Wiping the grisly thought from my mind I stepped into the massive automated rotating doorway and passed two more PMS guards into the icy interior of the hotel foyer. Wow, it felt like stepping from the Sahara to the Antarctic. It felt wonderful. Later on, when I was stuck at the Expo booth, I'd been advised to wear thermal undies, but right now I wouldn't change the temperature setting for the world. My contact, Andre, who was a rather impetuous and knowledgeable satyr, explained to me once why the hotels for the undead cool the rooms to just above refrigeration level. Without wanting to seem rude let's say it helps, uhm, keep the body odor down—after all some of the undead, like zombies, are still rotting, you know.
“Oh, Chuppypoo what a lovely place! Have they made you an executive or did you come to meet a lovely girl?”
Dear Lord, no…
“Nice place son. How did you get in here? Break a window?” Dad, as usual, laughed at his lame joke which highlighted, again, the failure he perceives in me.
“Hi Mom, Dad,” I mumbled softly, struggling to make my way to the distant reception desk. Hoping I could get there before Mom tried to set me up with yet another date with a stranger. God, I hope she didn't see Amanda Bast. Mom would be matchmaking within nanoseconds. Why on Earth did my folks always appear at these things?
I don't understand the laws of paraphysics enough to explain it but Mom and Dad invariably coalesce when I meet with a bunch of paranormals like this. It's as if a gathering of magical entities generated a different sort of energy which dragged their little ectoplasmic goo blobs down from the spirit pot in the sky. Indeed, with this amount of paranormals around they looked almost solid for a change. Well, except for the wispy bit around their feet. Mom always lamented the fact that being a ghost and having no feet meant she couldn't wear the fancy shoes she liked.
“I'm here for work, Mom,” I explained, hurrying to the reception area as fast as I could. Once in my room maybe I could persuade my parents to stay there.

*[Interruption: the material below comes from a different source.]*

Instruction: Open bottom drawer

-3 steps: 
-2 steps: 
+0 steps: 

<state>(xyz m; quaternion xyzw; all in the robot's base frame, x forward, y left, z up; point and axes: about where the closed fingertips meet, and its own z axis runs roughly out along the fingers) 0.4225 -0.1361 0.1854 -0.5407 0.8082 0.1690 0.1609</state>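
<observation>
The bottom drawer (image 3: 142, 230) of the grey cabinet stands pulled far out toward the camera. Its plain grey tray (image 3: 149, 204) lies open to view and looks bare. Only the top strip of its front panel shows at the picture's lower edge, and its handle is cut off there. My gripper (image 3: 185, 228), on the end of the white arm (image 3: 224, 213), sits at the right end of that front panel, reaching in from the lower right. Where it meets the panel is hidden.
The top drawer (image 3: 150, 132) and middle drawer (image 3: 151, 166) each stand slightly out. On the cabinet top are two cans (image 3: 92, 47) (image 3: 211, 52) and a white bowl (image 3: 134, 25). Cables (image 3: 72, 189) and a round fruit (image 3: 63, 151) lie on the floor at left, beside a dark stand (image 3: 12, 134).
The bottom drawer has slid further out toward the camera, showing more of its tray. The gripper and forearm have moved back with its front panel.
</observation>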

“Well, that's a shame, Chuppypoo.” She gave my cheek her 'affectionate pinch.' “Because there's a lovely girl over there, who’s just waiting for you to ask her out.”
“Mooom!”
Geesh, parents! I did get a good look at the woman, though, as she was heading in my direction. Blonde hair frizzed out in an attractive look that hinted at a kind of halo. Her lips had that tender look of someone dying to be kissed and her blue eyes wandered around the place as if she owned it. Given that she was snapping out orders, ten to the dozen, to the other staff present probably meant she was a manager or something. She was literally spinning on the spot now and then to talk to something I couldn't see.

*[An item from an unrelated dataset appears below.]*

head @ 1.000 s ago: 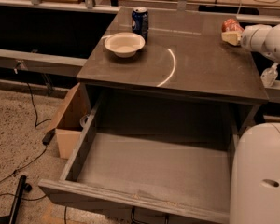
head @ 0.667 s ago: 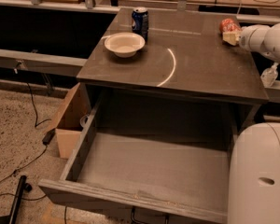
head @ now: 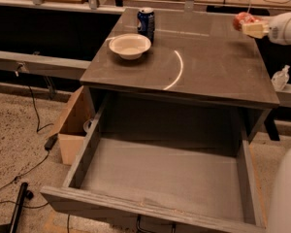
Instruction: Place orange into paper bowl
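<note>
The orange (head: 242, 19) is a small reddish-orange ball at the far right of the dark tabletop (head: 203, 67). My gripper (head: 248, 26) comes in from the right on a white arm and is shut on the orange, holding it slightly above the surface. The paper bowl (head: 130, 45) is cream-white, empty and upright at the far left of the tabletop, well to the left of the gripper.
A blue soda can (head: 146, 23) stands just behind and to the right of the bowl. Below the tabletop a wide grey drawer (head: 160, 178) is pulled open. A cardboard box (head: 75, 130) sits on the floor at the left. A small bottle (head: 281, 76) stands at the right.
The gripper and the orange have risen slightly and shifted a little to the right. The bowl, can and drawer have not moved.
</note>
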Robot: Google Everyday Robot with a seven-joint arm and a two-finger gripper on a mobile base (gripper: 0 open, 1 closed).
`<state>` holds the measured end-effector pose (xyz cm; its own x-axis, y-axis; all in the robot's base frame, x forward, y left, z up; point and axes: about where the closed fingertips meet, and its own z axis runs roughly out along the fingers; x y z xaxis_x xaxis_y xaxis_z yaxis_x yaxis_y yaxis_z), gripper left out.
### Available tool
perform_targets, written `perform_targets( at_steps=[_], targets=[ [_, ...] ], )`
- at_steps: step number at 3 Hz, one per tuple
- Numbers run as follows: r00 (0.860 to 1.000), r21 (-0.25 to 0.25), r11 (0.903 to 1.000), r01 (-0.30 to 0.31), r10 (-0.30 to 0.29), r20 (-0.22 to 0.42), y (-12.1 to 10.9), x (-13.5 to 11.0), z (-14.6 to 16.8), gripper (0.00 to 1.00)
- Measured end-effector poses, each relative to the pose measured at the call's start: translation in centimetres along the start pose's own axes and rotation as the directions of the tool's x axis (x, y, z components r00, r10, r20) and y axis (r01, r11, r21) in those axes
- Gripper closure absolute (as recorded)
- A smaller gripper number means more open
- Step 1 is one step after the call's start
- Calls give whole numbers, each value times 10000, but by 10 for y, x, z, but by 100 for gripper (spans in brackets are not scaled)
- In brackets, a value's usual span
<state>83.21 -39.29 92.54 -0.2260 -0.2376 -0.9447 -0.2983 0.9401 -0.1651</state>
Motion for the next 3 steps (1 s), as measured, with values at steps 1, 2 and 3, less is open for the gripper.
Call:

She was human as well. Going by the hints of thermal underwear I could glimpse beneath the cream blouse—nicely filled, but no more than a C-cup—and the burgundy silk pants, which incidentally matched perfectly with her lipstick.
She looked so perfect and kissable my own little cock robin was standing up to take a looksee. This, of course, made my tight pants just
that little more uncomfortable. Not to mention my mom could probably see it. Man, why can't I just die and get it over with?
“So, which painting you going to steal?” Dad asked, looking at the paintings scattered around the foyer. “I think that Van Gogh, there, should sell for quite a bit.”
Exasperated, I dropped the suitcases and turned to face him.
“Dad! Will you quit—oof!”
Somehow the manager I'd seen earlier collided with me, leaving me in the now, perhaps enviable, position of lying on top of her on the floor. She'd somehow, instinctively I hope, wrapped her legs around my waist.
Her eyes were glazed over with a dreamy look and her kissable mouth pouted in an even more kissable “O.” Even more disturbing, she was rubbing her crotch against my old cock robin as if she were trying to decide if I kept an iron bar down the front of my pants.
“My, oh, my!” My mom stood beside us fanning her face with her hand. Embarrassed? As if!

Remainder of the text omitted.